● What is being asked
Output the lines below exactly, please, from the first line until the line with "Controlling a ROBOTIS", counting both.
----------------
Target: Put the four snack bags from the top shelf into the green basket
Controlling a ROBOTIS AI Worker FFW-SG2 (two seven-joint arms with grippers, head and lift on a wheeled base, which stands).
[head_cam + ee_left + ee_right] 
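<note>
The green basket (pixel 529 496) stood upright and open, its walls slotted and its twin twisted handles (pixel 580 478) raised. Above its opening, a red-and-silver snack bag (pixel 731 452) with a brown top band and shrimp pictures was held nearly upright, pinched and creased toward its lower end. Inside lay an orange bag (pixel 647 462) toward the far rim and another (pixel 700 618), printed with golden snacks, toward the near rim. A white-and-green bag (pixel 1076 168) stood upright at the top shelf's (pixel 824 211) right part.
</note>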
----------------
● Solution to the problem
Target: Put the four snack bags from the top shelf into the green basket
Controlling a ROBOTIS AI Worker FFW-SG2 (two seven-joint arms with grippers, head and lift on a wheeled base, which stands).

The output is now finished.